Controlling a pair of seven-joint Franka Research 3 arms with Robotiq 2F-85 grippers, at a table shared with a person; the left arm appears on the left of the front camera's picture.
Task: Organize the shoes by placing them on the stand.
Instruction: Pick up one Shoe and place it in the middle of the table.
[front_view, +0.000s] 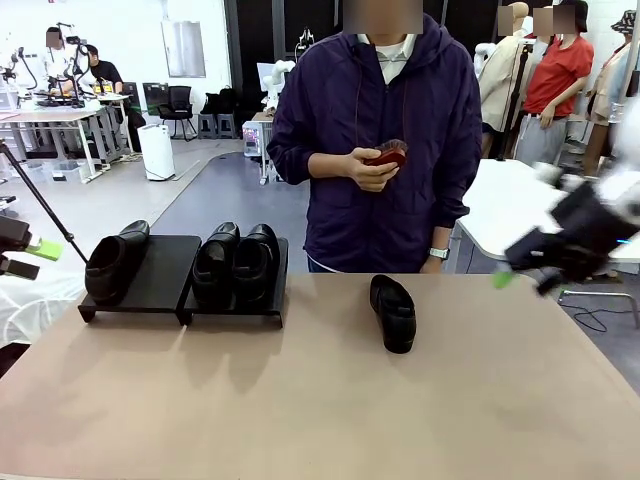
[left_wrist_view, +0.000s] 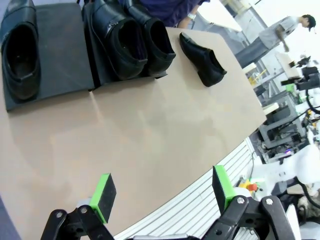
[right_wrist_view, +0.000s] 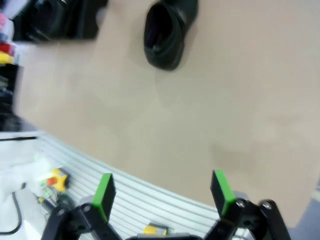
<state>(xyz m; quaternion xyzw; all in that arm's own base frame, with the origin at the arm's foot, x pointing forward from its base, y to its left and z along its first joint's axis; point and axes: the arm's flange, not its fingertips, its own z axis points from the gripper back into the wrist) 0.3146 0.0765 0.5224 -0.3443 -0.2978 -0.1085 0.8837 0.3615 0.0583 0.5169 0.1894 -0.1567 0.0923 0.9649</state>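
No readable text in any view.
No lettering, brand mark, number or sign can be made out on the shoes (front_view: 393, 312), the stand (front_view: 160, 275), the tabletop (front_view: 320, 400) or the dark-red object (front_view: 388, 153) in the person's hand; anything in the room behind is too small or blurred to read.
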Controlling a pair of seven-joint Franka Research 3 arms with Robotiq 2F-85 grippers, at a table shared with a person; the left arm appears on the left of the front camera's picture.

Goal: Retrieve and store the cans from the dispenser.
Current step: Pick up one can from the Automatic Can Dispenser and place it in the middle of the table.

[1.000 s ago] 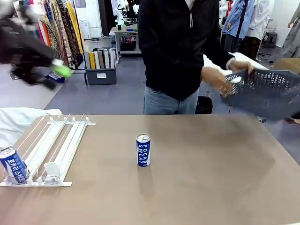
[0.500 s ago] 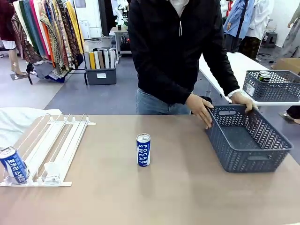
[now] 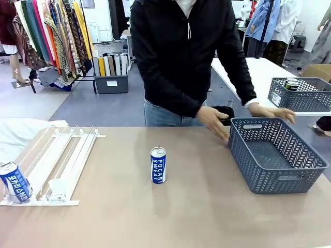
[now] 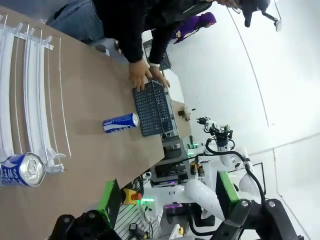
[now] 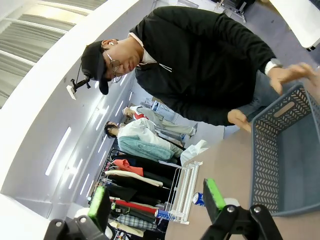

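Brown table (image 3: 196, 217) has the white dispenser (image 3: 62, 160) at its left, where one blue can (image 3: 14, 182) sits at the low end against the stops, and a second can (image 3: 158, 165) stands mid-table. A person's hands (image 3: 214, 123) are at the grey basket (image 3: 279, 178), likely so cans can go in. The left gripper (image 4: 167, 190) and right gripper (image 5: 156, 192) hover spread wide, empty.

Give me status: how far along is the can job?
Done: grey basket sits on the table, and one blue can stands mid-table, out of the dispenser. In hand: nothing; left gripper and right gripper are open, empty. Left: second can sits at the dispenser's low end; basket holds none.
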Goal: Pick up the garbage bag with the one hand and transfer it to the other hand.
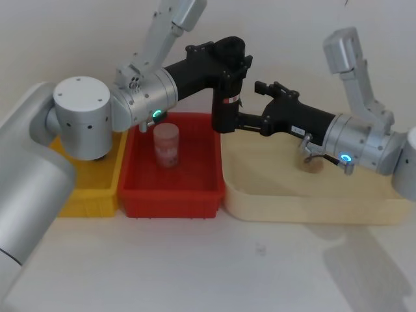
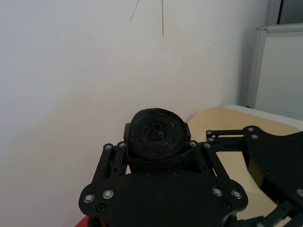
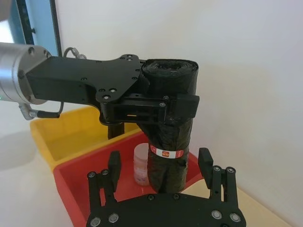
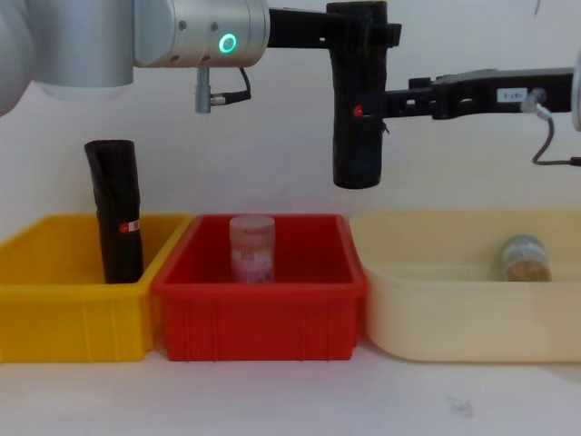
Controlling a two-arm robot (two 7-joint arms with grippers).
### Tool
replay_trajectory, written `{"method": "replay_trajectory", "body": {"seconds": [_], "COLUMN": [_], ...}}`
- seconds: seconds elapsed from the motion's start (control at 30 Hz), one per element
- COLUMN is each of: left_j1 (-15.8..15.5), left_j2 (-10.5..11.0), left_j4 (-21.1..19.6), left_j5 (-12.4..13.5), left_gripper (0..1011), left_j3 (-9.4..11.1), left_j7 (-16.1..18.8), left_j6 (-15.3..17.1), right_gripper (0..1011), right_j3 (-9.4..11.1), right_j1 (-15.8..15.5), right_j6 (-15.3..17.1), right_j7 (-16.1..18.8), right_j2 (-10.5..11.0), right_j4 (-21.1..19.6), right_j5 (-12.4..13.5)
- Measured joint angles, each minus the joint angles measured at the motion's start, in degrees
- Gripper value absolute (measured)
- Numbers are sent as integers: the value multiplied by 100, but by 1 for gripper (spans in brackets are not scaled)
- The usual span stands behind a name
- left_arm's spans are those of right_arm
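The garbage bag (image 4: 357,136), a black roll with a red-and-white label band, hangs upright above the gap between the red bin and the cream tray. My left gripper (image 4: 363,36), on the green-ringed arm, is shut on its upper end (image 3: 161,106). In the left wrist view the roll's coiled end (image 2: 155,135) sits between the fingers. My right gripper (image 3: 159,163), on the blue-ringed arm, is open. Its fingers (image 3: 204,161) stand on either side of the roll's lower half, just below the label, with a gap on both sides. From the head view it reaches in from the right (image 1: 224,123).
A second black roll (image 4: 118,213) stands in the yellow bin (image 4: 73,309) at the left. The red bin (image 4: 259,318) in the middle holds a clear jar (image 4: 251,247). The cream tray (image 4: 472,318) at the right holds a small jar (image 4: 522,257).
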Motion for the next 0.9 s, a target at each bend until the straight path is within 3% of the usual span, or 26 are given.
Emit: {"method": "replay_trajectory", "body": {"seconds": [0.53,0.9], "left_j1": [0,0], "left_j2": [0,0], "left_j4": [0,0], "left_j5": [0,0], "left_gripper": [513,513], "left_j3": [0,0], "left_j7": [0,0], "left_j6": [0,0], "right_gripper": [1001,1001], "right_j3": [-254,-302], "right_j1": [335,542], "right_j6": [-191,-366], "right_j7": [-400,-353], "right_j2": [-240,-449], "right_j4": [475,846], "right_j5": [-456,-527]}}
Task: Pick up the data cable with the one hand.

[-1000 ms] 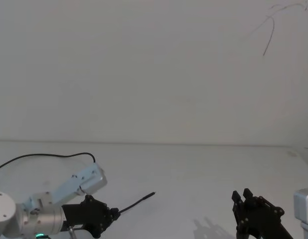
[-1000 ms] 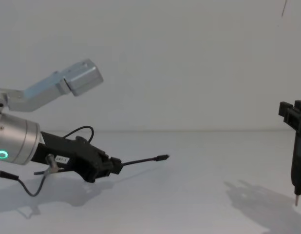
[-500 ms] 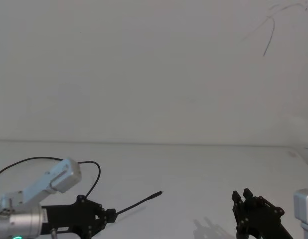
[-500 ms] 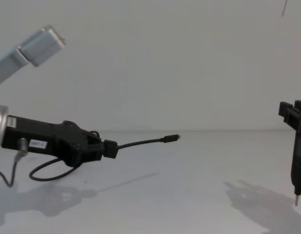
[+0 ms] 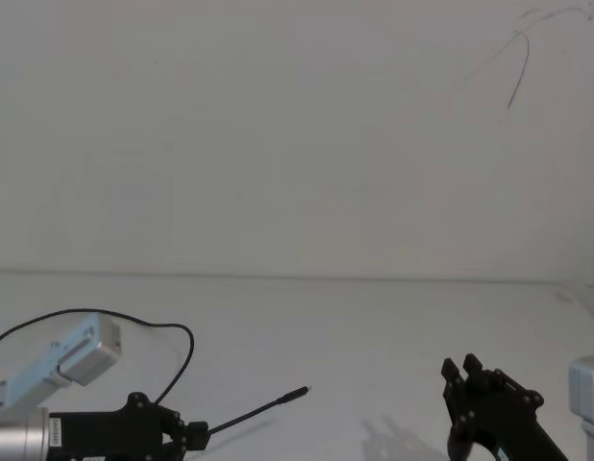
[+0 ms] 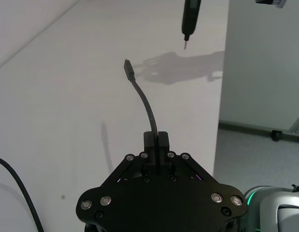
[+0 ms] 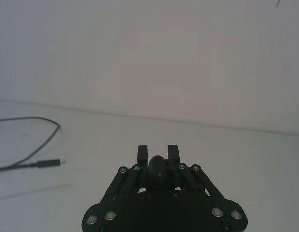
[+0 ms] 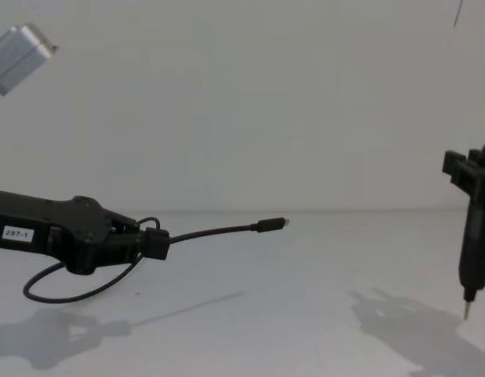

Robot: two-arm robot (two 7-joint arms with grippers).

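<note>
The data cable is a thin black cord. My left gripper, low at the left, is shut on it a short way behind the plug. In the chest view the left gripper holds the cable level above the table, plug pointing right, with slack looping below. The left wrist view shows the fingers clamped on the cord and the plug beyond them. My right gripper stands at the right, shut on a black pointed tool that points down.
The white table meets a plain white wall behind. The rest of the cable arcs back to the left. The table's right edge drops to the floor. Shadows of both arms lie on the tabletop.
My left gripper has risen off the table and drawn back to the left, taking the cable's plug end up with it. The right gripper has shifted slightly left.
</note>
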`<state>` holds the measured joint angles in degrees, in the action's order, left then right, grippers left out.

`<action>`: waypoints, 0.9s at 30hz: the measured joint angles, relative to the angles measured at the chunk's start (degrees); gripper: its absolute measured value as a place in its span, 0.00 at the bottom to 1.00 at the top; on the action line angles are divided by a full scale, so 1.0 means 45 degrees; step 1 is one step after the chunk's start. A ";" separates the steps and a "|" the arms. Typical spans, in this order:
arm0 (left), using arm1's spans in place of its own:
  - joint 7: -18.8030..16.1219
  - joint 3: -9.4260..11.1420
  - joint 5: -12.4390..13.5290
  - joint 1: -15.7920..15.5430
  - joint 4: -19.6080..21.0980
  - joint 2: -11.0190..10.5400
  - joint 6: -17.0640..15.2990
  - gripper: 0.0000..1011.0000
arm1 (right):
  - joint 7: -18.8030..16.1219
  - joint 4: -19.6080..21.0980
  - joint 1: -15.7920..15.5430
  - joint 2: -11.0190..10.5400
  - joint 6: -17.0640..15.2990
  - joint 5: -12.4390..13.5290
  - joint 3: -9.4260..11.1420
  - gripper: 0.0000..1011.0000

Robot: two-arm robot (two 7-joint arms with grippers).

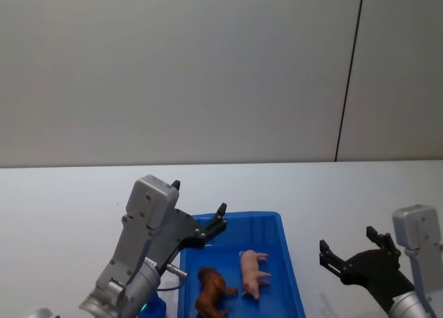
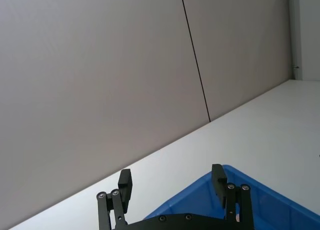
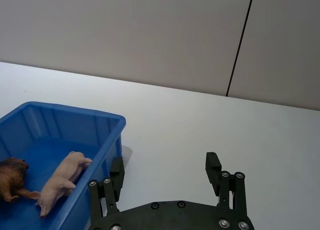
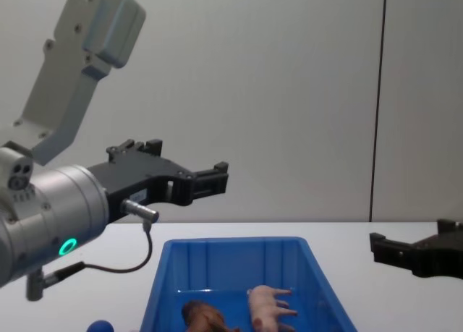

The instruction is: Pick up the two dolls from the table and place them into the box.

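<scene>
Both dolls lie inside the blue box (image 1: 287,262): the shaggy brown lion (image 1: 212,291) on the left and the pale pink pig (image 1: 252,272) beside it on the right. In the right wrist view the pig (image 3: 60,181) and lion (image 3: 11,177) rest on the floor of the box (image 3: 107,122), and in the chest view the pig (image 4: 269,307) and lion (image 4: 204,316) sit low in the box (image 4: 231,244). My left gripper (image 1: 199,207) hovers open above the box's far left corner, holding nothing. My right gripper (image 1: 348,247) stands open over the white table (image 1: 346,193), right of the box.
A small blue ball (image 4: 100,326) lies on the table left of the box. A grey wall with a dark vertical seam (image 1: 349,72) runs behind the table. Bare tabletop stretches behind the box and to both sides.
</scene>
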<state>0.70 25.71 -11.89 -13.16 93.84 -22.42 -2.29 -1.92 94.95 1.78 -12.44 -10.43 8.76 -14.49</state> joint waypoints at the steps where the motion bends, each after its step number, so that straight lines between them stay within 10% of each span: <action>1: 0.0020 -0.0030 -0.0062 0.0032 0.0051 -0.0055 -0.0135 0.99 | 0.0042 0.0035 -0.0033 -0.0018 -0.0007 0.0013 0.0018 0.99; 27: 0.0425 -0.1015 -0.1793 0.1428 0.1453 -0.2158 -0.3547 0.99 | 0.0326 0.0268 -0.0244 -0.0160 -0.0046 0.0105 0.0113 0.99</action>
<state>2.61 21.14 -19.95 -6.74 100.38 -32.13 -18.25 -0.45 96.15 0.68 -13.16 -10.64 9.24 -13.98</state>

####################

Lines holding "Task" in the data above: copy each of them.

Task: Organize the shoes by placing them on the stand.
Task: Pick up the data cable with the one hand.

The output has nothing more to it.